__What the task asks__:
Would you please repeat, word for word, only the lines from the one holding "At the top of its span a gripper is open" through the one holding "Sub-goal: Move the" in the material below, without the pictures?

__Listed entries__:
* * * * *
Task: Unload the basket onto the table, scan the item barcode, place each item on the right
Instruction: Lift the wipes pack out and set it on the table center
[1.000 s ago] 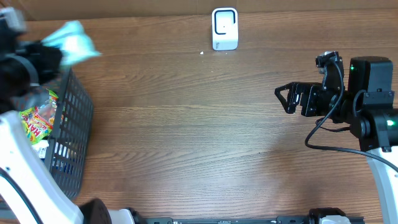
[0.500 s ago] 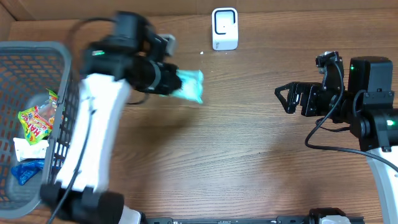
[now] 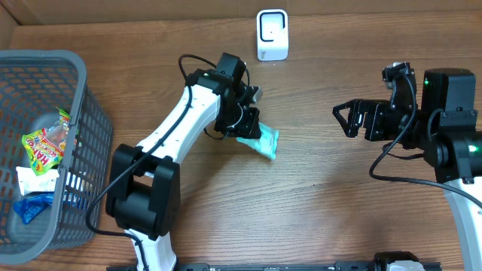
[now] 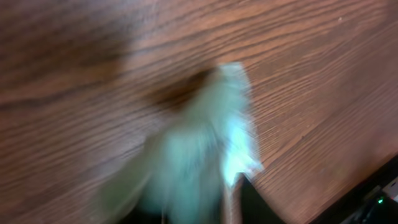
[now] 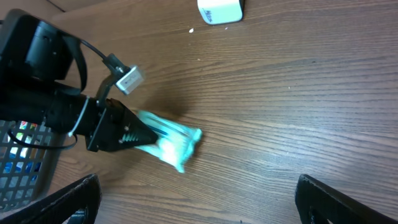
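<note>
The teal packet (image 3: 262, 142) is over the wooden table (image 3: 316, 203), a little way in front of the white scanner (image 3: 272, 35). One end sits between the fingertips of the left gripper (image 3: 248, 131), though I can't tell whether they're actually clamping it. The right gripper (image 3: 341, 120) hangs well off to the scanner's right, its jaws spread wide.

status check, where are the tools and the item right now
Left tool on end of teal packet, grip unclear. Right tool open, empty. Packet mid-table, short of white scanner. Nothing between them.
</note>
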Controlling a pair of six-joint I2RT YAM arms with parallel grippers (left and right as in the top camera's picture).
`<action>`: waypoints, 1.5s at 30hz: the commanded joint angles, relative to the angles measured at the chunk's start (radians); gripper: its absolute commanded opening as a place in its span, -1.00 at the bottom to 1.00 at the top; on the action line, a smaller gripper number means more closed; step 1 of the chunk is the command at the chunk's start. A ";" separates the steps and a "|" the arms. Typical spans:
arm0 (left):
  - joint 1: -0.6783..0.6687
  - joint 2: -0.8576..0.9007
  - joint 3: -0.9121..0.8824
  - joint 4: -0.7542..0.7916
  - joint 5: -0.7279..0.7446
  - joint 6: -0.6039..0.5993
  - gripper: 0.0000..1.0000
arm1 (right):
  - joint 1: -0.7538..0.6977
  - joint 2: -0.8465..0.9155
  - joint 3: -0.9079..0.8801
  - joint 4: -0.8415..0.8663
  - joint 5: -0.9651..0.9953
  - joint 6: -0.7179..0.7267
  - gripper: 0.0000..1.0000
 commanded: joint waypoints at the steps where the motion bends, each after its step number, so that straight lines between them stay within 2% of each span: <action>1: 0.006 -0.008 0.002 -0.003 0.023 -0.013 0.09 | 0.004 0.000 0.016 0.004 -0.009 0.002 1.00; 3: 0.021 -0.011 0.035 -0.024 0.024 -0.013 0.17 | 0.004 0.000 0.016 0.004 -0.009 0.002 1.00; 6: 0.043 -0.014 0.138 -0.107 0.021 -0.004 0.13 | 0.004 0.000 0.016 0.004 -0.009 0.002 1.00; 10: 0.091 -0.026 0.380 -0.267 0.008 0.033 0.10 | 0.004 0.000 0.016 0.004 -0.009 0.002 1.00; 17: 0.234 -0.051 0.875 -0.553 -0.135 0.033 0.18 | 0.004 0.000 0.016 0.004 -0.009 0.002 1.00; 21: 0.339 -0.076 1.062 -0.674 -0.218 0.014 0.16 | 0.004 0.000 0.016 0.004 -0.009 0.002 1.00; 27: 0.531 -0.208 1.060 -0.674 -0.245 0.014 0.24 | 0.004 0.000 0.016 0.004 -0.009 0.002 1.00; 30: 0.647 -0.271 1.045 -0.674 -0.304 0.012 0.38 | 0.004 0.000 0.016 0.004 -0.009 0.002 1.00; 32: 0.734 -0.307 1.025 -0.674 -0.368 -0.006 1.00 | 0.004 0.000 0.016 0.004 -0.009 0.002 1.00; 36: 0.897 -0.334 0.976 -0.674 -0.426 -0.006 1.00 | 0.004 0.000 0.016 0.004 -0.009 0.002 1.00; 40: 1.073 -0.311 0.901 -0.664 -0.418 -0.079 1.00 | 0.004 0.000 0.016 0.004 -0.009 0.002 1.00; 45: 1.152 -0.233 0.798 -0.608 -0.418 -0.080 1.00 | 0.004 0.000 0.016 0.004 -0.009 0.002 1.00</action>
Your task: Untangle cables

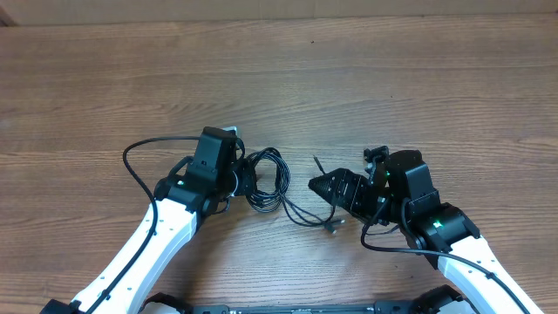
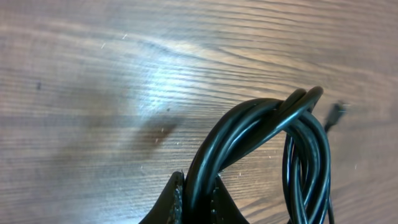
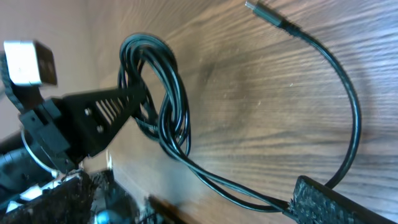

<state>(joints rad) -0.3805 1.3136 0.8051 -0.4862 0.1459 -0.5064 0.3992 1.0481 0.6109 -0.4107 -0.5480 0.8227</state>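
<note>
The cables (image 1: 266, 179) are thin black cords bunched into a small coil at mid-table. Loose strands trail right to a plug tip (image 1: 331, 228). My left gripper (image 1: 240, 174) is shut on the coil's left side. In the left wrist view its fingers (image 2: 177, 202) pinch the cable bundle (image 2: 249, 134), which loops up and to the right. My right gripper (image 1: 318, 185) is open just right of the coil and holds nothing. In the right wrist view the coil (image 3: 155, 93) hangs from the left gripper (image 3: 99, 118). Two strands reach the edge of one right pad (image 3: 329, 202). A plug tip (image 3: 255, 9) lies far off.
The wooden table (image 1: 279, 78) stretches bare behind both arms. A thicker black cord (image 1: 139, 157) wired to the left arm arcs out at its left side. Another such cord (image 1: 384, 247) loops under the right arm.
</note>
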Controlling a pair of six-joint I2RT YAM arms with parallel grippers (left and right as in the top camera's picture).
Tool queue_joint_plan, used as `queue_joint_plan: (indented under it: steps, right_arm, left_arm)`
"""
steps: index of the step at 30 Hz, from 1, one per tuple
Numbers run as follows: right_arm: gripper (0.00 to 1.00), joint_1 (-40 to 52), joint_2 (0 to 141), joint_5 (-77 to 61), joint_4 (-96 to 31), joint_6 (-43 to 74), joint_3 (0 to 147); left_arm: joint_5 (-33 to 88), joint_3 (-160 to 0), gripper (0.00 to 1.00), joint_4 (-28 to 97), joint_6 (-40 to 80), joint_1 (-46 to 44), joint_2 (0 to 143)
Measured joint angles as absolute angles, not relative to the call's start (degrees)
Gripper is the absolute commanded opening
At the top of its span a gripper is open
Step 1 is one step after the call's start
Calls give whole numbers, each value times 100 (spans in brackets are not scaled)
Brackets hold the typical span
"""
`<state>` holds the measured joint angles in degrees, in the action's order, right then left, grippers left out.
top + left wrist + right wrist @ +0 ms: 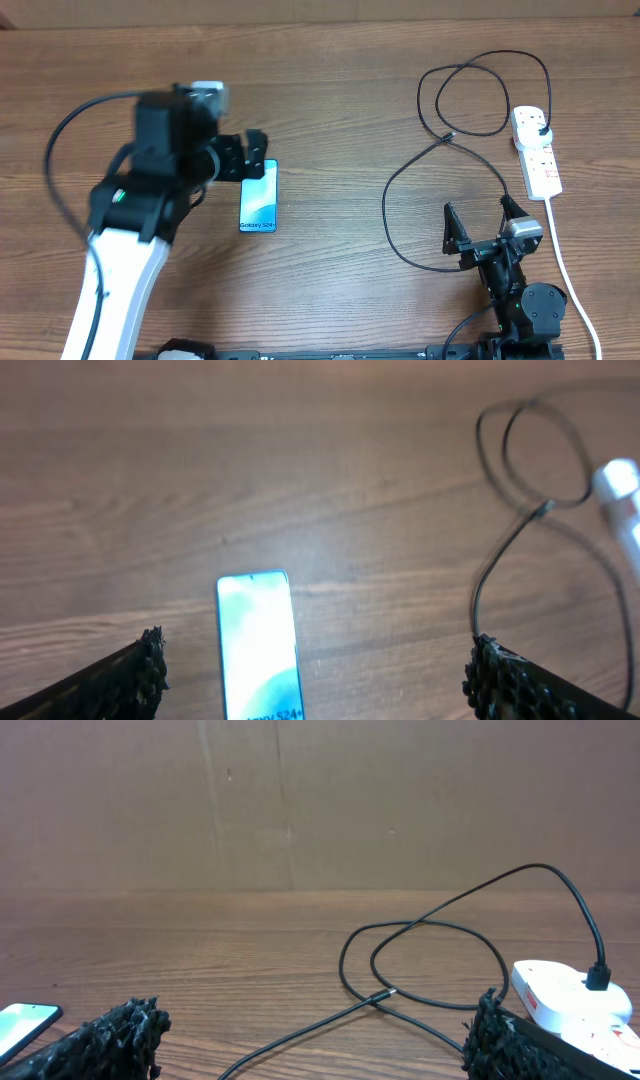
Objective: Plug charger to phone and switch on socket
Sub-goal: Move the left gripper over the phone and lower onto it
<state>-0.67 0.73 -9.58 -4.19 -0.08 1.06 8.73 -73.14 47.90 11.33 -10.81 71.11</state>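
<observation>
The phone (pixel 258 197) lies flat on the wood surface (pixel 320 60), left of centre, screen up and lit, with its long side running toward and away from the robot. The left gripper (pixel 245 155) hangs over the phone's far end with its fingers spread wide and nothing between them. In the left wrist view the phone sits between the two fingertips, touching neither.

The socket (pixel 535 150) lies at the far right of the surface, well apart from the phone. The charger (pixel 384 210) has its black plug (pixel 540 128) pushed into the socket's far end. From there its thin cable runs in loose loops across the surface to the left of the socket. The small tip (pixel 385 995) seems to lie loose on the surface among those loops, though it is too small to be sure. I cannot tell how the socket's switches are set. A thick white cord (pixel 562 255) leads from the socket's near end toward the robot.

The right gripper (pixel 482 225) sits low at the near right, fingers wide apart and empty, with a curve of the cable running just beside it.
</observation>
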Motion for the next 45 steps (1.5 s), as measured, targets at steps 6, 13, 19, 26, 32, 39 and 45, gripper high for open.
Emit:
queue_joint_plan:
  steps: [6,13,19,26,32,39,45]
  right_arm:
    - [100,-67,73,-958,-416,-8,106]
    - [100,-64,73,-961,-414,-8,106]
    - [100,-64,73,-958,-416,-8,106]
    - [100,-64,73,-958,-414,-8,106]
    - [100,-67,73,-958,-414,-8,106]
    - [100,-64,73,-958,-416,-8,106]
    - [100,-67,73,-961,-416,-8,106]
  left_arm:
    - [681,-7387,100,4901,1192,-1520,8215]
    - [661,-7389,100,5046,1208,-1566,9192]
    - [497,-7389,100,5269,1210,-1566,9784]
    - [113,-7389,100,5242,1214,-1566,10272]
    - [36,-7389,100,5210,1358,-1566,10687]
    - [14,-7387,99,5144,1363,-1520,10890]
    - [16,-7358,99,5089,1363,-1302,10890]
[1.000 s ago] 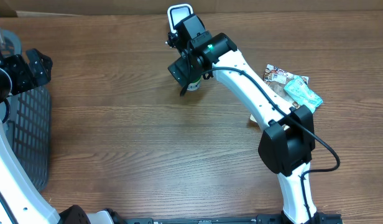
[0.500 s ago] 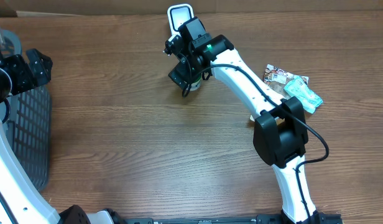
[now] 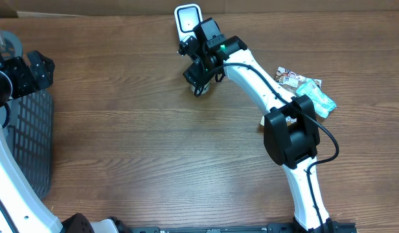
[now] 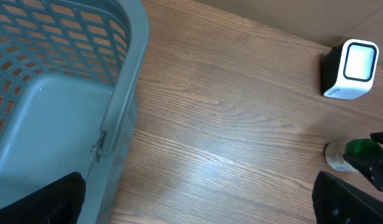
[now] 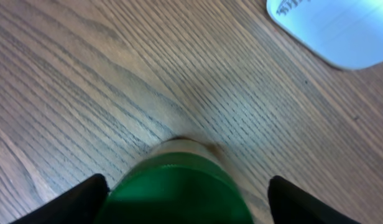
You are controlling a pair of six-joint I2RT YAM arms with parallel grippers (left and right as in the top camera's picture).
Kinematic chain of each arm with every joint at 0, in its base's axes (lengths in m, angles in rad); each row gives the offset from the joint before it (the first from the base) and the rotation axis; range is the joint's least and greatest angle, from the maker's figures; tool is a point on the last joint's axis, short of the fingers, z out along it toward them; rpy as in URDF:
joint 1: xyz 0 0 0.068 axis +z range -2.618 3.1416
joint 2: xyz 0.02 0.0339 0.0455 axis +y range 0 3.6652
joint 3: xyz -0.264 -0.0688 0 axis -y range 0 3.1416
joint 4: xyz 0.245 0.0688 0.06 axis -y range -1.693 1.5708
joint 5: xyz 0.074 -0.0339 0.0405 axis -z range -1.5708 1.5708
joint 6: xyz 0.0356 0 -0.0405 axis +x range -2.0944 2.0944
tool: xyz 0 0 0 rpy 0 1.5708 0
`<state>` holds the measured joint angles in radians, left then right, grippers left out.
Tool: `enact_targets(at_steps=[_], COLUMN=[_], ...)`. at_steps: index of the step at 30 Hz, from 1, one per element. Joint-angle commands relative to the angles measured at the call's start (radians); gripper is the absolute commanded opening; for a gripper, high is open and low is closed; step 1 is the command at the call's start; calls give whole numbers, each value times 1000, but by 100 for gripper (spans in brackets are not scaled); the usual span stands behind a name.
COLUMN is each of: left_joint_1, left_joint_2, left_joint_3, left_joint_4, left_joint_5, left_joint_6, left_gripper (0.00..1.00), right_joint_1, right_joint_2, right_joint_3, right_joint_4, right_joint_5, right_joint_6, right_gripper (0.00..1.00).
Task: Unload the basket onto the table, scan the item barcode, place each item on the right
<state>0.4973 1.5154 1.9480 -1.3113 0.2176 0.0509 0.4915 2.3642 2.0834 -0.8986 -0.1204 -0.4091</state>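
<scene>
A small bottle with a green cap [image 5: 176, 190] stands upright on the wooden table, a little in front of the white barcode scanner [image 3: 188, 17]. My right gripper [image 5: 193, 202] hangs over it, open, one finger on each side of the cap; the left finger sits right against the cap and a gap shows on the right. From overhead the right gripper [image 3: 198, 83] hides nearly all of the bottle. In the left wrist view the bottle [image 4: 355, 152] and the scanner [image 4: 350, 68] show at the far right. Open and holding nothing, my left gripper [image 4: 201, 205] stays by the basket.
A grey-blue mesh basket [image 3: 28, 136] stands at the table's left edge, under my left arm. Some printed snack packets [image 3: 304, 92] lie at the right, beside the right arm. The scanner's underside [image 5: 341, 31] fills the right wrist view's top right corner.
My right gripper has shifted slightly right and towards the scanner, settling round the bottle's cap, and its jaws have narrowed. The left arm has not moved.
</scene>
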Motion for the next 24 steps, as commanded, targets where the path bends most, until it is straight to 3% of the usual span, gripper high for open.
enact_targets(at_steps=[1,6,8,15,19,24], left_joint_1=[-7,-7,-7,-7,-7,-7], left_joint_2=[1,1,1,1,1,1], left_joint_3=[3,3,3,3,3,3], left_joint_4=[3,3,3,3,3,3], left_joint_5=[11,11,11,11,11,11], left_joint_6=[-13,-13,-13,-13,-13,-13], left_gripper=[99,99,100,100,100,99], right_joint_1=[1,1,1,-8,-8,-8], right_joint_2=[11,11,11,11,11,11], right_joint_3=[10,10,10,10,11,11], right_joint_4=[0,-20,-32,-104,-175,-288], right_joint_5=[-18,-38,-38,-8,-9,-28], right_joint_6=[17,32,65,381,605,898], right_gripper=[77,63,62,58,49,50])
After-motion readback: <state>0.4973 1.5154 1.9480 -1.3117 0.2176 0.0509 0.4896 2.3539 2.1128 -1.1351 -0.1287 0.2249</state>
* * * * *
__Solution__:
At the top of its span a gripper is open
Step 1 is one step after the call's start
Calls give whole numbers, each value times 100 (spans in brackets are not scaled)
Brackets hold the typical span
"""
`<state>` holds the measured joint angles in degrees, in the action's order, right then left, grippers left out.
top + left wrist + right wrist @ +0 ms: 
Objective: Plug charger to phone and switch on socket
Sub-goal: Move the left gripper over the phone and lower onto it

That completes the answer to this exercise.